L’employeur doit s’assurer que les étapes de traitement d’une plainte prévues à sa politique peuvent être réalisées. À titre d’exemple, si la politique prévoit la constitution d’une liste de personnes pouvant à un comité d’enquête, cette liste doit être à jour.

4. Choisir avec doigté la personne habileté à recevoir toute plainte ou dénonciation

Le choix de la bonne personne à qui les plaintes sont déférées est primordial. Bien qu’il soit habituellement souhaitable de choisir une personne d’un niveau hiérarchique élevé, chaque milieu de travail demeurant unique, il pourrait, par exemple, être préférable de nommer deux personnes, soit un homme et une femme. Le choix d’une personne occupant un poste moins élevé dans la hiérarchie, mais plus accessible, peut être également un choix judicieux afin de faciliter les dénonciations de situations problématiques.

5. Mettre en place des mesures préventives dès la réception d’une plainte ou dénonciation si la situation le requiert

La seule existence d’une politique et la mise en place d’une enquête ne suffisent pas pour prétendre qu’un employeur a rempli ses obligations légales à l’endroit d’un employé. Dans la plupart des cas, l’employeur devra considérer l’implantation de mesures préventives dès le dépôt d’une plainte puisque l’enquête qui s’ensuit peut parfois prendre plusieurs semaines avant d’être conclue. De plus, ces mesures préventives ont pour objectif de permettre à l’employé-plaignant de continuer à livrer sa prestation de travail pendant la durée de l’enquête. À titre d’exemple, l’employeur pourrait modifier les tâches du présumé harceleur ou de l’employé-plaignant afin d’éviter qu’ils soient en contact. Ou encore, demander au présumé harceleur de ne pas communiquer avec l’employé-plaignant.5

Ajoutons qu’un employeur qui n’est pas en mesure de démontrer au tribunal qu’il a pris des mesures pour prévenir ou faire cesser du harcèlement pourrait notamment être condamné au versement de dommages, au remboursement des dépenses occasionnées par la tenue des audiences, à la mise en place d’activités de sensibilisation et de formation sur le harcèlement psychologique, etc.
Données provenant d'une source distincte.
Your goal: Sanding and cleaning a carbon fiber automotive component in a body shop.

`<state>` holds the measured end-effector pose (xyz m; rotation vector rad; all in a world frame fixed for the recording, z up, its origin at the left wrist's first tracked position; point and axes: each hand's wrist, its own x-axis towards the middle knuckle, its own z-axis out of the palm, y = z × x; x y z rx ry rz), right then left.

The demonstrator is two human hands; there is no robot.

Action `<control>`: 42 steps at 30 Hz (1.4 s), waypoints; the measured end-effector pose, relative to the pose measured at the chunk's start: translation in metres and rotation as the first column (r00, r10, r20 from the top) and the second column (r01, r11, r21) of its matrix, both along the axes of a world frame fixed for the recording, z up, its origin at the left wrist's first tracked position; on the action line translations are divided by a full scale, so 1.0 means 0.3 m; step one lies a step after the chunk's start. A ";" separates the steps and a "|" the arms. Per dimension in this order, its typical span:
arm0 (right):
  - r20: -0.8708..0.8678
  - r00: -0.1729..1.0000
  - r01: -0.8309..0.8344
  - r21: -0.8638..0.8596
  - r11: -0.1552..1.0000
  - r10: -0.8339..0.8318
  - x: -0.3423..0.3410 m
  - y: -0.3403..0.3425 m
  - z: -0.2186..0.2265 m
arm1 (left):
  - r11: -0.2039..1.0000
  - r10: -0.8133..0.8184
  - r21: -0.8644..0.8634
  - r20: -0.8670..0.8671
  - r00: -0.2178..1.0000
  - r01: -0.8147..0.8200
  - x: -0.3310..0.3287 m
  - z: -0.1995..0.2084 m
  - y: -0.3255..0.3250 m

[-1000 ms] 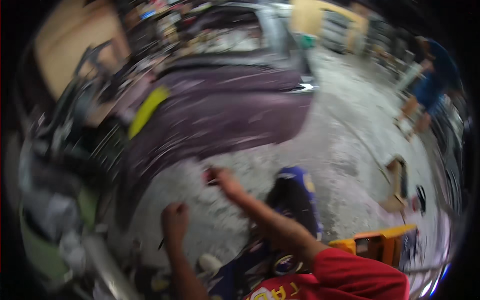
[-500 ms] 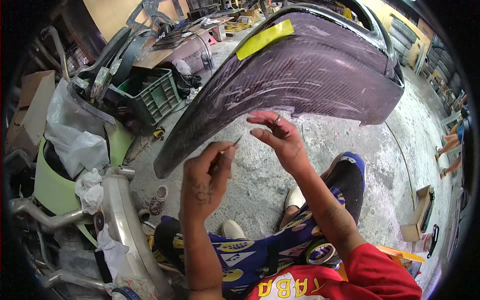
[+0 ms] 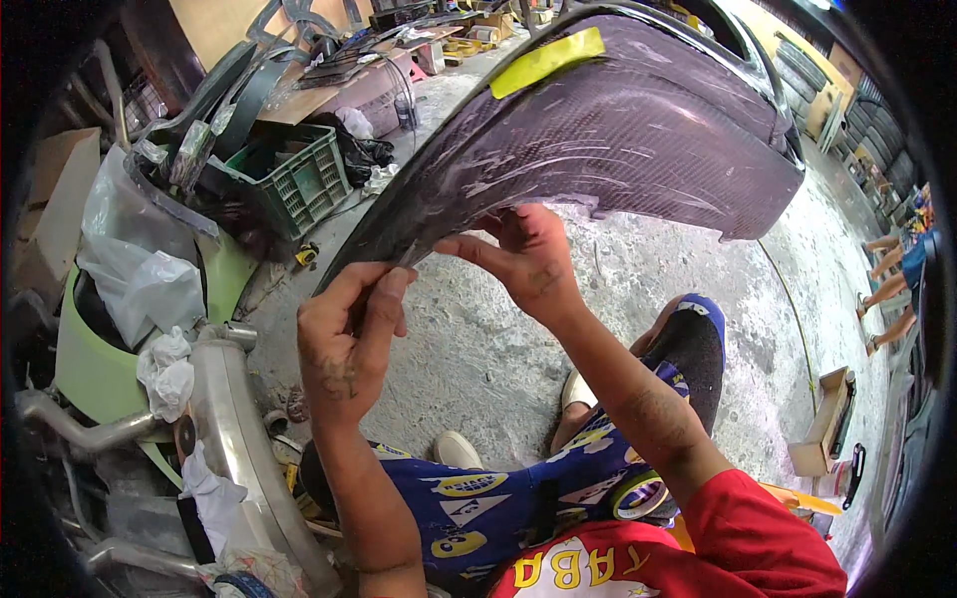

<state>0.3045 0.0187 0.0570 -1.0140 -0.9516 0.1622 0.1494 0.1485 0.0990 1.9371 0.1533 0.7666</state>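
A large dark car bumper (image 3: 598, 140) with a carbon-fibre weave and pale scratches arches in front of me. A strip of yellow tape (image 3: 548, 62) is stuck near its upper edge. My left hand (image 3: 349, 329) is closed in a pinch beside the lower left edge of the bumper; the small thin piece between its fingertips is hard to see against the dark surface. My right hand (image 3: 518, 259) is at the same edge, a little further right, with the thumb along the rim and the fingers curled over it, partly hidden.
To the left stand a green plastic crate (image 3: 299, 184), a metal exhaust muffler (image 3: 234, 439), a light green panel (image 3: 95, 374) and crumpled plastic. A roll of tape (image 3: 638, 496) rests by my lap. At right are an open cardboard box (image 3: 825, 424) and another person's legs (image 3: 885, 289).
Both hands have moved left, from open air to the bumper's lower edge. The thin pointed piece in my left hand no longer shows clearly. My right hand has closed around the edge.
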 end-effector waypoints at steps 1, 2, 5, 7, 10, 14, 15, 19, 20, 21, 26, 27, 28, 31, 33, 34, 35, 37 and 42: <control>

Il est primordial de souligner que l’employeur est tenu d’agir dès qu’il a connaissance d’une conduite inadéquate de la part d’un employé ou encore d’un tiers. Il ne doit en effet pas attendre le dépôt d’une plainte officielle ni se cacher derrière sa politique s’il suspecte une situation problématique. En matière de harcèlement, la prévention a toujours meilleur goût.


https://www.theguardian.com/world/2017/oct/20/women-worldwide-use-hashtag-metoo-against-sexual-harassment.
2 RLRQ, c. N-1.1 (ci-après la « Loi »).
3 Le harcèlement psychologique est défini par la Loi comme étant une conduite vexatoire, répétitive ou suffisamment grave, pouvant être qualifiée comme étant hostile ou non désirée, portant atteinte à la dignité ou à l’intégrité de l’employé(e)-plaignant(e) et entraînant pour celui-ci (ou celle-ci) un milieu de travail néfaste.
4 Article 123.7 de la Loi.
5 Voir notamment l’affaire Syndicat de la fonction publique du Québec – unité ouvriers c. Québec (gouvernement du) (Ministère des transports), D.T.E. 2012T-50 (T.A.) (Claudette Ross, arbitre).